→ EXERCISE GOAL
Copy every line of the data exactly, keeping out any picture.
-.-.-
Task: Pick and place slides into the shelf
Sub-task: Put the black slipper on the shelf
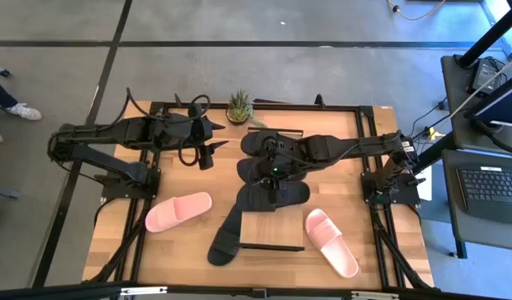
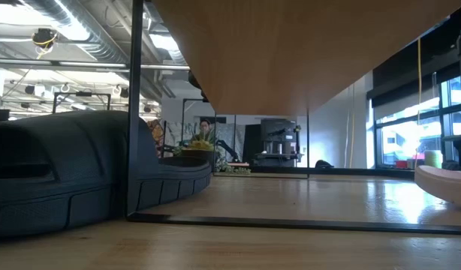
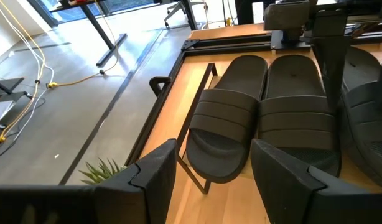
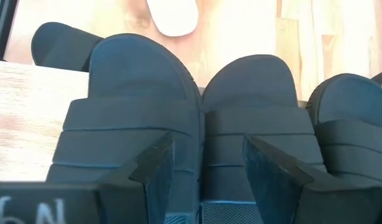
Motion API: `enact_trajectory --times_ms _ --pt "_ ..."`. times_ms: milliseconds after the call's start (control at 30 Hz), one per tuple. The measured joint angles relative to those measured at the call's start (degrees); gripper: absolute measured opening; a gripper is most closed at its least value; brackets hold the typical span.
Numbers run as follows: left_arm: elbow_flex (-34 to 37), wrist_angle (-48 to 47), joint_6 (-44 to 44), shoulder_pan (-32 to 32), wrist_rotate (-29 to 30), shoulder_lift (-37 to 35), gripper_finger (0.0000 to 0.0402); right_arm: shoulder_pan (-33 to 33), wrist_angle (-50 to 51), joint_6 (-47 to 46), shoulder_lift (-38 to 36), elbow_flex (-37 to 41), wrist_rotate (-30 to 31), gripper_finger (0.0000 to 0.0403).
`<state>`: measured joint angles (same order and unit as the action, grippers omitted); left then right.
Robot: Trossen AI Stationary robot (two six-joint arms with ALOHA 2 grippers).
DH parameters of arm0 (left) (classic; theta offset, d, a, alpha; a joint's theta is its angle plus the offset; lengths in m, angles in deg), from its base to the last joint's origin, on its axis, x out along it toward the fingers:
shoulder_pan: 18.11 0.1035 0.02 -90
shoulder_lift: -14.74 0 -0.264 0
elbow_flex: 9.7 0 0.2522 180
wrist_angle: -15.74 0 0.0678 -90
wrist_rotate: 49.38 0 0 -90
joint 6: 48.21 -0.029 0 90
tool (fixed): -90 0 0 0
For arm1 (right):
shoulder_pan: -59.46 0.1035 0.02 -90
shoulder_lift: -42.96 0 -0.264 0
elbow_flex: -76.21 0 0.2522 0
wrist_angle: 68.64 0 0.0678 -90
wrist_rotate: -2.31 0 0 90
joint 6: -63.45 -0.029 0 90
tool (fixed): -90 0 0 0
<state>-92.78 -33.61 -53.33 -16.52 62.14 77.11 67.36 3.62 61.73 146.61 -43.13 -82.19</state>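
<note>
Three black slides lie side by side at the table's middle (image 1: 268,142), (image 1: 260,171), (image 1: 273,196). The nearest one lies against the far edge of the shelf (image 1: 273,232). A fourth black slide (image 1: 225,242) lies slantwise at the shelf's left end and shows large in the low view (image 2: 65,172). One pink slide (image 1: 178,211) lies left of the shelf, another (image 1: 329,242) to its right. My right gripper (image 4: 206,168) is open, above the seam between two black slides (image 4: 135,93), (image 4: 256,93). My left gripper (image 3: 213,180) is open, left of the black slides (image 3: 231,118).
A small potted plant (image 1: 239,108) stands at the table's far edge, between the arms. The shelf's dark frame post (image 2: 131,112) stands in front of the near black slide. Bare tabletop (image 1: 181,250) shows near the left pink slide. Desks and cables flank the table's right.
</note>
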Motion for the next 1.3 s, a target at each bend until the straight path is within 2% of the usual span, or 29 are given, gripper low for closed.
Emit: enact_trajectory --times_ms 433,700,833,1033,1300 --pt "0.0 0.0 0.0 0.0 0.0 0.0 0.0195 1.3 0.1 -3.1 0.0 0.0 0.4 0.0187" --pt "0.0 0.0 0.1 0.0 0.0 0.0 0.0195 1.3 2.4 -8.4 0.0 0.0 0.8 0.0187" --pt "0.0 0.0 0.2 0.0 0.0 0.0 0.0195 1.5 2.8 -8.5 -0.3 0.0 3.5 0.0187" --pt "0.0 0.0 0.1 0.0 0.0 0.0 0.0195 1.6 2.9 -9.1 -0.5 0.0 4.6 0.0187" --pt "0.0 -2.6 0.1 0.0 0.0 0.0 0.0195 1.6 3.7 -11.5 -3.9 -0.6 13.2 0.0187"
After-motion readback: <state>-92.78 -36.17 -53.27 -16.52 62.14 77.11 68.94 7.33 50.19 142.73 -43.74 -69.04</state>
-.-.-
→ RESULT OF THE EXERCISE
Task: Pick and place slides into the shelf
Sub-task: Put the black slipper on the shelf
Motion API: `enact_trajectory --times_ms _ --pt "_ ..."`. times_ms: milliseconds after the call's start (control at 30 Hz), one per tuple. The measured joint angles relative to those measured at the call's start (degrees); gripper: absolute measured opening; a gripper is most closed at its least value; brackets hold the typical span.
Numbers run as follows: left_arm: elbow_flex (-34 to 37), wrist_angle (-48 to 47), joint_6 (-44 to 44), shoulder_pan (-32 to 32), wrist_rotate (-29 to 30), shoulder_lift (-37 to 35), gripper_finger (0.0000 to 0.0402); right_arm: shoulder_pan (-33 to 33), wrist_angle (-50 to 51), joint_6 (-47 to 46), shoulder_lift (-38 to 36), elbow_flex (-37 to 41), wrist_rotate (-30 to 31), gripper_finger (0.0000 to 0.0403).
`<state>`: measured joint angles (same order and unit as the action, grippers omitted); left then right.
Robot: Trossen AI Stationary robot (two six-joint arms with ALOHA 2 grippers).
DH parameters of arm0 (left) (classic; theta offset, d, a, alpha; a joint's theta is its angle plus the offset; lengths in m, angles in deg), from its base to the last joint's origin, on its axis, x out along it toward the fingers:
shoulder_pan: 18.11 0.1035 0.02 -90
shoulder_lift: -14.74 0 -0.264 0
elbow_flex: 9.7 0 0.2522 180
wrist_angle: -15.74 0 0.0678 -90
wrist_rotate: 49.38 0 0 -90
joint 6: 48.21 -0.029 0 90
tool (fixed): -90 0 0 0
For arm1 (right):
shoulder_pan: -59.46 0.1035 0.02 -90
shoulder_lift: -42.96 0 -0.264 0
elbow_flex: -76.21 0 0.2522 0
wrist_angle: 68.64 0 0.0678 -90
wrist_rotate: -2.31 0 0 90
joint 6: -63.45 -0.029 0 90
tool (fixed): -90 0 0 0
<state>-92.78 -33.61 -53.33 -16.52 62.14 77.11 67.36 3.62 61.73 146.61 -43.13 -82.19</state>
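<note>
Three black slides lie side by side at the table's middle (image 1: 268,142), (image 1: 260,171), (image 1: 273,196). The nearest one lies against the far edge of the shelf (image 1: 273,232). A fourth black slide (image 1: 225,242) lies slantwise at the shelf's left end and shows large in the low view (image 2: 65,172). One pink slide (image 1: 178,211) lies left of the shelf, another (image 1: 329,242) to its right. My right gripper (image 4: 206,168) is open, above the seam between two black slides (image 4: 135,93), (image 4: 256,93). My left gripper (image 3: 213,180) is open, left of the black slides (image 3: 231,118).
A small potted plant (image 1: 239,108) stands at the table's far edge, between the arms. The shelf's dark frame post (image 2: 131,112) stands in front of the near black slide. Bare tabletop (image 1: 181,250) shows near the left pink slide. Desks and cables flank the table's right.
</note>
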Motion for the next 1.3 s, a target at each bend until the straight path is within 2% of the usual span, or 29 are given, gripper low for closed.
Emit: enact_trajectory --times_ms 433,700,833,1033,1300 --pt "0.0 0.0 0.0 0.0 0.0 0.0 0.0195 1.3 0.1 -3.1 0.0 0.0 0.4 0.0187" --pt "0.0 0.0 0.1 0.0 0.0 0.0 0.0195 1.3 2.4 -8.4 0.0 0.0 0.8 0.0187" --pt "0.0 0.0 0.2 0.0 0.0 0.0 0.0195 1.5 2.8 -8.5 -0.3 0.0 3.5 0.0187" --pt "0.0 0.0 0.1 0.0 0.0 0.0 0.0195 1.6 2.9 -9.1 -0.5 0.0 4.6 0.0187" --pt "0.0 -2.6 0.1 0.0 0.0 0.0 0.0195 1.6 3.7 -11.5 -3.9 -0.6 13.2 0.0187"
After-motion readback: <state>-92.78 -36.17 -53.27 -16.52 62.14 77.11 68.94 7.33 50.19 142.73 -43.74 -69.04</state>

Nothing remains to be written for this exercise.